- **TASK TO CARRY OUT**
Each line with the word "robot" must appear in the answer, copied from the records.

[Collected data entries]
------
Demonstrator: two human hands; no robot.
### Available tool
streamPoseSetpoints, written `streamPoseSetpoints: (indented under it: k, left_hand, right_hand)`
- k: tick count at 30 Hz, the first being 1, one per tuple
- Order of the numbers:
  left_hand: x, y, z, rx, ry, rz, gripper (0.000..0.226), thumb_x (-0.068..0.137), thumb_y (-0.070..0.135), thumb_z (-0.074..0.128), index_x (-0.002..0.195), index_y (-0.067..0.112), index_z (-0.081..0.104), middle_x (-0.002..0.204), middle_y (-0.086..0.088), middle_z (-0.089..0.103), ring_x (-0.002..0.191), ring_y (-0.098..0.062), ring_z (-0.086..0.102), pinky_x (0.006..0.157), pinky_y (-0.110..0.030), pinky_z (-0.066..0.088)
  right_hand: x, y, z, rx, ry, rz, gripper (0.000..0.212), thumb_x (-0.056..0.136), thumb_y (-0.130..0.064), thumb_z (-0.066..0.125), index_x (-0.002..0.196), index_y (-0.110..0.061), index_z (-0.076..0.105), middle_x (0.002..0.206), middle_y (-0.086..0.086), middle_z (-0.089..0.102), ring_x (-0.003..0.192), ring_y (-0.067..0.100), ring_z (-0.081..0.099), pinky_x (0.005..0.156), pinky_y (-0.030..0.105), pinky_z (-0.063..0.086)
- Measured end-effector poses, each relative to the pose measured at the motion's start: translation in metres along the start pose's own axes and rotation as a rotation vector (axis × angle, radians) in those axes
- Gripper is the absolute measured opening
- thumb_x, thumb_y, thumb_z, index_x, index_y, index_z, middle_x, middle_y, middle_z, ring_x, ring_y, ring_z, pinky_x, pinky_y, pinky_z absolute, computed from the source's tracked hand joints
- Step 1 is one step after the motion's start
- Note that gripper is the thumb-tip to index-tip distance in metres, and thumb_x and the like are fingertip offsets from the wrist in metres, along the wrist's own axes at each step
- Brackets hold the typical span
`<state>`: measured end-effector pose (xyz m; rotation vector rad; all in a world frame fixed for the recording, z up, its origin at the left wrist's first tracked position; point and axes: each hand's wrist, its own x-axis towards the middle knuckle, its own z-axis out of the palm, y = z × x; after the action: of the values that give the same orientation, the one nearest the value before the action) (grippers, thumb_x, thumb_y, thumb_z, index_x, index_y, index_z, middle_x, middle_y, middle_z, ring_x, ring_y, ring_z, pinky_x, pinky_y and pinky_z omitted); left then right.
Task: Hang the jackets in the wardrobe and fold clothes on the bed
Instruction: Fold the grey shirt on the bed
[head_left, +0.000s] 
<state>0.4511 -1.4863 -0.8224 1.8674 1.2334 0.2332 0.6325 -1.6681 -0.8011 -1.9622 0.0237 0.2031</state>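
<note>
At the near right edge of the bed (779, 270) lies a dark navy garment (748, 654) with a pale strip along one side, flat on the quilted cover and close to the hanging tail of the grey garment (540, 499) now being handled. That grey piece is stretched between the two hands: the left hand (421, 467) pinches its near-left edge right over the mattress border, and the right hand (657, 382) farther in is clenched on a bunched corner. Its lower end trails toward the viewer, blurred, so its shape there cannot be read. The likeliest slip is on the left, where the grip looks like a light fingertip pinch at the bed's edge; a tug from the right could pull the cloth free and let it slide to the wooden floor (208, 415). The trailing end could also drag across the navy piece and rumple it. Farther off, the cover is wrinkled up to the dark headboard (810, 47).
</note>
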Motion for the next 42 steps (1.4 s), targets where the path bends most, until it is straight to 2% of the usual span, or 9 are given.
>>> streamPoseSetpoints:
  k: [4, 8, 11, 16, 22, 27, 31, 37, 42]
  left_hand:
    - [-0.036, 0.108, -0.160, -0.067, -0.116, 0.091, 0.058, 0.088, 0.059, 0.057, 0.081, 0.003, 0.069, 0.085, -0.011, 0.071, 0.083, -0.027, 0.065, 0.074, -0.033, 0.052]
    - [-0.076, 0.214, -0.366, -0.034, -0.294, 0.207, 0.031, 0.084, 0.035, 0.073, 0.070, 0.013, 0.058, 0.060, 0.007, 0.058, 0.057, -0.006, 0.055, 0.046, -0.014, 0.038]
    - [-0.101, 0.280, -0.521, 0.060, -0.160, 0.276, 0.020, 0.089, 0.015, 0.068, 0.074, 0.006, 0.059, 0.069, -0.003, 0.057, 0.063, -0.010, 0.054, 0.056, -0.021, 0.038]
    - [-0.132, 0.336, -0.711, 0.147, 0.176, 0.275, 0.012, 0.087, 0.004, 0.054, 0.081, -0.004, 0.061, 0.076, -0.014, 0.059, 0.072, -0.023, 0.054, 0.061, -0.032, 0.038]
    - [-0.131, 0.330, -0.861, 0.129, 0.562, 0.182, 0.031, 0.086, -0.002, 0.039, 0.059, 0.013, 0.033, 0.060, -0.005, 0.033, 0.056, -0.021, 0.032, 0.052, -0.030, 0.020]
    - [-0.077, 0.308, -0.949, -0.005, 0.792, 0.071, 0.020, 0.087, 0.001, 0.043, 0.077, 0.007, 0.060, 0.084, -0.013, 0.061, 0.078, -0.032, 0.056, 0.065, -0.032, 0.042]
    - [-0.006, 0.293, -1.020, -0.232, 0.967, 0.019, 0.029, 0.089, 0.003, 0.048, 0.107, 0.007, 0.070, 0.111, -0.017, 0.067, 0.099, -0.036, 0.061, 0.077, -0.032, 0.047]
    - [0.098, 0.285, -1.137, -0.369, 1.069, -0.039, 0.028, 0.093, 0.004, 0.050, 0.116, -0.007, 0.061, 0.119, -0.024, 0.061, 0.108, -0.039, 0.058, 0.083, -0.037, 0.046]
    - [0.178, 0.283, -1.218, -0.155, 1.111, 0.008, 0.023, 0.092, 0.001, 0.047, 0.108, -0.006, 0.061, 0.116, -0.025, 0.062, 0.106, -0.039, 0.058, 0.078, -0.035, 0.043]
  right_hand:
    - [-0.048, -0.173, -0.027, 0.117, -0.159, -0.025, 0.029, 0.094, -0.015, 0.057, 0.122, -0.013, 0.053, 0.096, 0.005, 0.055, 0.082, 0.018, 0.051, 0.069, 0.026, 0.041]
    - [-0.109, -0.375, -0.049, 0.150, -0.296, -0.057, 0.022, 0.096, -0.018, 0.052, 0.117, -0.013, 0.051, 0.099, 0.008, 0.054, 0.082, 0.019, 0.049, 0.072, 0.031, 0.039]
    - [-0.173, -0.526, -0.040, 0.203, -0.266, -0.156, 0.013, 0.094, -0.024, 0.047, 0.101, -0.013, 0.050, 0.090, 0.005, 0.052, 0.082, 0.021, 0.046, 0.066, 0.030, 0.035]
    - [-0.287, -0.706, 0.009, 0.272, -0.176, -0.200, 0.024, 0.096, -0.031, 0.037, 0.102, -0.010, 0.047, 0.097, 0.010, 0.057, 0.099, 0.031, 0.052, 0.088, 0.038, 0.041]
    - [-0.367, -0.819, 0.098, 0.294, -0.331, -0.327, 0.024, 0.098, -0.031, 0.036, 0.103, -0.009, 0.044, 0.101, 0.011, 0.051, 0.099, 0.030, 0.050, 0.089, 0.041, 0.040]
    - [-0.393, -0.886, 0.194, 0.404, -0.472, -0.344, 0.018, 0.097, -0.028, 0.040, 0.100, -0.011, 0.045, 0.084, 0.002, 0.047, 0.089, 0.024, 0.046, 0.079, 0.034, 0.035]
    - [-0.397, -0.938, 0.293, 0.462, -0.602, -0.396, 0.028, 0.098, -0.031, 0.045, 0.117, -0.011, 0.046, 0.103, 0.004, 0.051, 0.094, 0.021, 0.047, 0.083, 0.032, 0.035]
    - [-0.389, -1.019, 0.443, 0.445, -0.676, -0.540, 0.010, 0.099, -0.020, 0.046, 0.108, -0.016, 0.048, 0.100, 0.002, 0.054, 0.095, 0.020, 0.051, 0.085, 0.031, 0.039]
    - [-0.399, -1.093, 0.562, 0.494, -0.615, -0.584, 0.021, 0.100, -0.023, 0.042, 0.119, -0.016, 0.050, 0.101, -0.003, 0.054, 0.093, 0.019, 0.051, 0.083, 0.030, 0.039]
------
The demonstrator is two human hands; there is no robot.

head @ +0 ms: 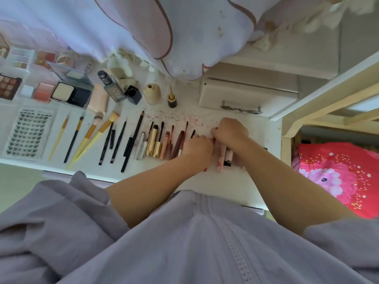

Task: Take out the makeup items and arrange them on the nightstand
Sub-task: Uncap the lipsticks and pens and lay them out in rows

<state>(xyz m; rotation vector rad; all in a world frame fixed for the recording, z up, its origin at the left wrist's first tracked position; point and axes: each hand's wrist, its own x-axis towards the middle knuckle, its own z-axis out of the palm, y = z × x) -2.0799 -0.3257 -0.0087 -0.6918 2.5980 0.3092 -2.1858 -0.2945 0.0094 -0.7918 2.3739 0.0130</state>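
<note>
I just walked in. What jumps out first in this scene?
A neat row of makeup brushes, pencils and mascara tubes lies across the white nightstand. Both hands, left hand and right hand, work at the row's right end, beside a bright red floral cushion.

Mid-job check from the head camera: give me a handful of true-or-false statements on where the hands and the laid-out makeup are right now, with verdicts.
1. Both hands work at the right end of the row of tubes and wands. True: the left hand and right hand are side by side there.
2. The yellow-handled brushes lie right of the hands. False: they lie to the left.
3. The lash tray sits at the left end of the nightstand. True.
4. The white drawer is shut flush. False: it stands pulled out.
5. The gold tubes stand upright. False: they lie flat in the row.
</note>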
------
- **TASK OUTPUT**
Demonstrator: two human hands; no robot.
The demonstrator is two human hands; there is no robot.

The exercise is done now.